-- Excerpted records follows --

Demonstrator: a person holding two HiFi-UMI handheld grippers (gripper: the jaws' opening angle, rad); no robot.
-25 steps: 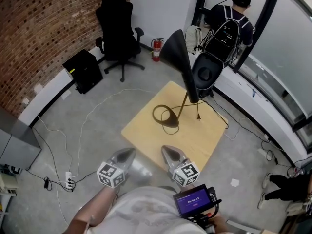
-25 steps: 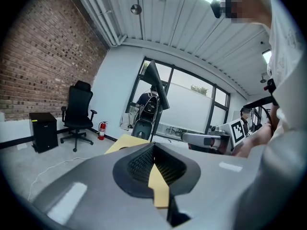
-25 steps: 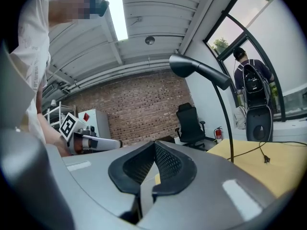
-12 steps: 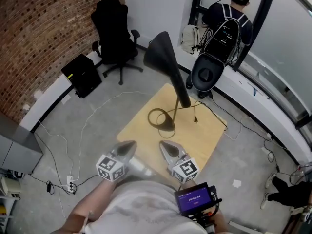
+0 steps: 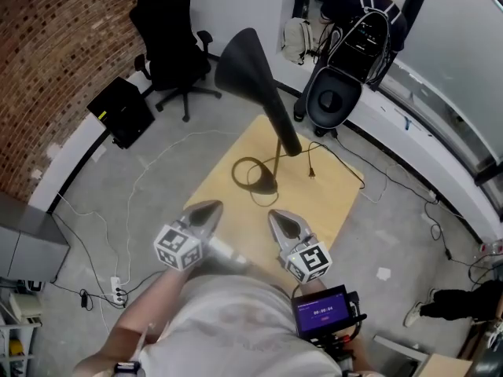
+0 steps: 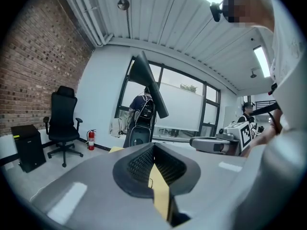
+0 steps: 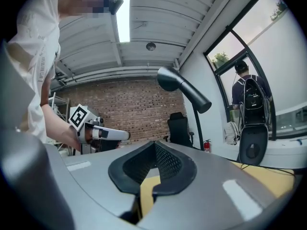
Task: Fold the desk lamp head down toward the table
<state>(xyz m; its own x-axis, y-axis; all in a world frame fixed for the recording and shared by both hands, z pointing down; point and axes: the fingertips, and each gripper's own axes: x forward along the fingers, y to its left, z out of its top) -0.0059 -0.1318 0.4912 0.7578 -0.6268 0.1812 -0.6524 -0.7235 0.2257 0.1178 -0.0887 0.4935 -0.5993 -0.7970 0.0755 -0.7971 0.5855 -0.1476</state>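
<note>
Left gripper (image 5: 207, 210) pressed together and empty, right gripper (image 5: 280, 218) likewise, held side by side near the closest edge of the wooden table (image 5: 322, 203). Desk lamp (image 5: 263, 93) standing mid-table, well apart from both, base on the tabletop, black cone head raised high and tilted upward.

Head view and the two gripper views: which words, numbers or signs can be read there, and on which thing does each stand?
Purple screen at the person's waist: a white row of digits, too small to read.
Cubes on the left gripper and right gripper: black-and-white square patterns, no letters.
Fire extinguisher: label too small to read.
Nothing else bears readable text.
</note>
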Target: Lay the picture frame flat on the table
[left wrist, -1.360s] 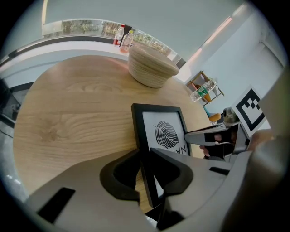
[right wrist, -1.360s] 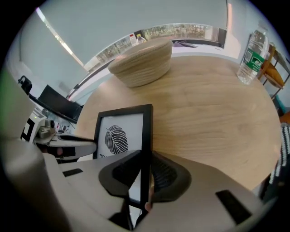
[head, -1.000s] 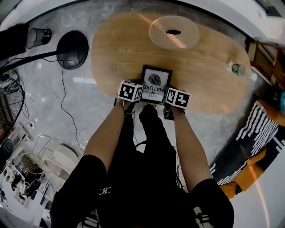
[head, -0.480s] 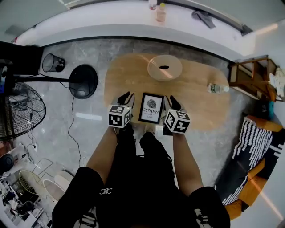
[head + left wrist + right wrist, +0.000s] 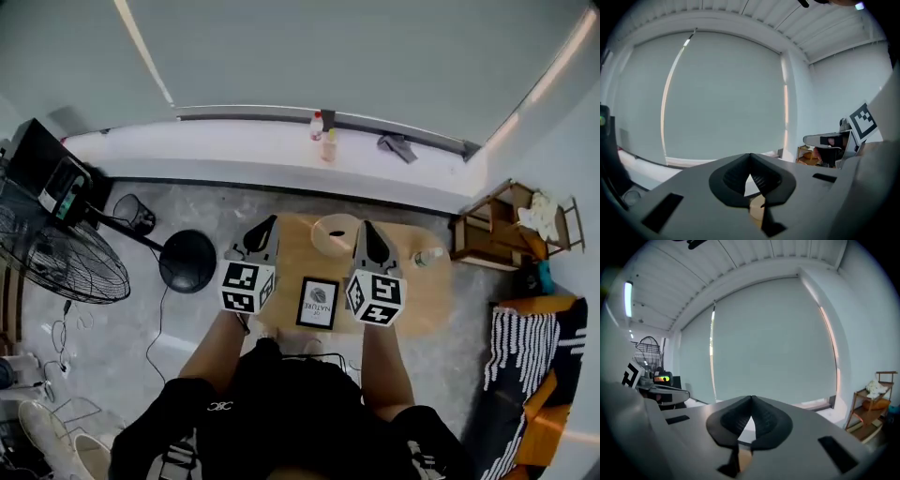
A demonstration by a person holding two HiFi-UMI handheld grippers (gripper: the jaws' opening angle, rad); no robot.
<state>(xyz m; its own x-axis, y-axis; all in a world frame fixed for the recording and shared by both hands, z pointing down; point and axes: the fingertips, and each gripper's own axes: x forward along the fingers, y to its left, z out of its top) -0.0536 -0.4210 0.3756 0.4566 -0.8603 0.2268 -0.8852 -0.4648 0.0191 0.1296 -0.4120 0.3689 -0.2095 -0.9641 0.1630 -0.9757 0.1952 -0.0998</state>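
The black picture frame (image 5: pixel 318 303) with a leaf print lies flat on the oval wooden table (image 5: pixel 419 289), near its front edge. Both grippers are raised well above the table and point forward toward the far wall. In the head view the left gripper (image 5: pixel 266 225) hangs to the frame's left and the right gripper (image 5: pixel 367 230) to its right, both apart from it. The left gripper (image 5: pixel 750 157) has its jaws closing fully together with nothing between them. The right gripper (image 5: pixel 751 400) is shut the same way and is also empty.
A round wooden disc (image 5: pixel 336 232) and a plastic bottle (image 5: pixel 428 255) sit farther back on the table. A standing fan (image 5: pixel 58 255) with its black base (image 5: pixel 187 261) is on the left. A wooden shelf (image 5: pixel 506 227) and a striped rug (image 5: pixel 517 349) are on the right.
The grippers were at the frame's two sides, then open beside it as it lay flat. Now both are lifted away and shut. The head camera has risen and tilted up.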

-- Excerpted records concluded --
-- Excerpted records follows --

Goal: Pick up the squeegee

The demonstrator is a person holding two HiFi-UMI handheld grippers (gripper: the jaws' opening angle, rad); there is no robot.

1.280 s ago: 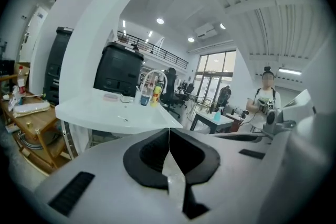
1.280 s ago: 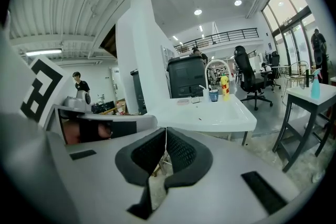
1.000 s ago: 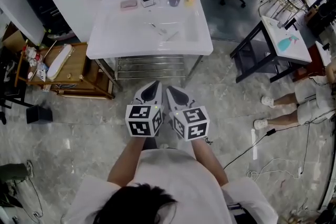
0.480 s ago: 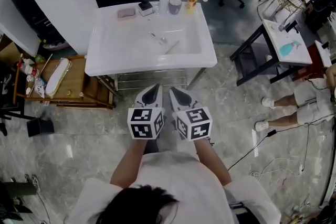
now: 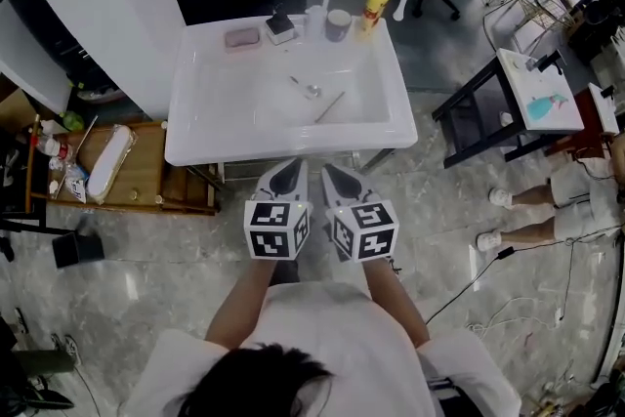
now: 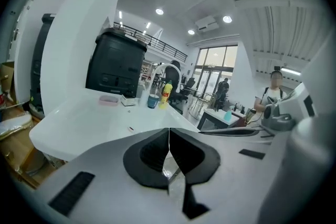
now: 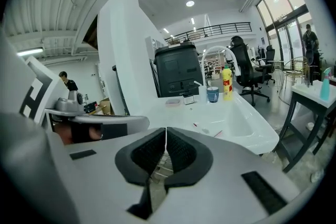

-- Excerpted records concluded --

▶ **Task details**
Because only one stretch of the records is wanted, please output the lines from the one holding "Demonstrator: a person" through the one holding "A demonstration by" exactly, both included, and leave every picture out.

▶ **Solution below**
Demonstrator: a person holding two HiFi-UMI handheld grippers (gripper: the jaws' opening angle, rad); no robot.
-25 steps: 
-25 steps: 
-25 steps: 
-12 steps: 
+0 steps: 
+0 steps: 
+0 steps: 
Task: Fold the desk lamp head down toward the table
<state>(xyz m; its own x-axis, y-axis; all in a world frame fixed for the recording and shared by both hands, z pointing down; point and axes: the fingertips, and each gripper's own axes: x forward along the fingers, y to its left, z out of its top) -0.0059 -0.1318 0.4912 0.7578 -0.6268 0.1812 -0.6524 -0.7235 0.2257 0.1178 -0.0887 0.4935 -0.5993 -0.7970 0.0755 -0.7971 0.5855 -0.1476</state>
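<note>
Left gripper (image 5: 207, 210) pressed together and empty, right gripper (image 5: 280, 218) likewise, held side by side near the closest edge of the wooden table (image 5: 322, 203). Desk lamp (image 5: 263, 93) standing mid-table, well apart from both, base on the tabletop, black cone head raised high and tilted upward.

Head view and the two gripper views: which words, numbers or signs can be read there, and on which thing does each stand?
Purple screen at the person's waist: a white row of digits, too small to read.
Cubes on the left gripper and right gripper: black-and-white square patterns, no letters.
Fire extinguisher: label too small to read.
Nothing else bears readable text.
</note>
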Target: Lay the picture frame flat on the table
[left wrist, -1.360s] 
[right wrist, -1.360s] 
[head, -1.000s] 
[head, -0.480s] 
[head + left wrist + right wrist, +0.000s] 
A demonstration by a person holding two HiFi-UMI handheld grippers (gripper: the jaws' opening angle, rad); no robot.

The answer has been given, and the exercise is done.